Required work: Please find every line in the records below that contains the word "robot", and copy it.

[Collection entries]
◇ ◇ ◇ ◇ ◇ ◇ ◇

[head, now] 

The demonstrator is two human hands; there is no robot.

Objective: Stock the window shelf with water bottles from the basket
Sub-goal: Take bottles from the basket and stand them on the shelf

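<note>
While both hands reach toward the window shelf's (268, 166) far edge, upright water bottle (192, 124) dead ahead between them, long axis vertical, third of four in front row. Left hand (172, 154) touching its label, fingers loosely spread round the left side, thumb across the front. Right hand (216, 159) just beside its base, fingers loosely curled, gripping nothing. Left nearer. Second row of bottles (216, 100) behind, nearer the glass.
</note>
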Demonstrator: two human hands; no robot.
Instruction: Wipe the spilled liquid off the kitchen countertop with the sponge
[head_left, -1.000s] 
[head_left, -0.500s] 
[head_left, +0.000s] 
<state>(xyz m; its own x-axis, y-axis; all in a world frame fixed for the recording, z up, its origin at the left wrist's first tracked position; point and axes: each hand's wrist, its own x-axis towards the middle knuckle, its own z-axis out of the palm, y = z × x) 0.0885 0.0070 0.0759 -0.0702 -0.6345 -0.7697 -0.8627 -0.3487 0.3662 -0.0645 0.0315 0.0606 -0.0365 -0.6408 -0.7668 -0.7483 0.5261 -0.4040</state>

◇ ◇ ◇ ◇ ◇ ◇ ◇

Answer section:
The demonstrator is two human hands; there is no robot.
Demonstrator: two human hands; no robot.

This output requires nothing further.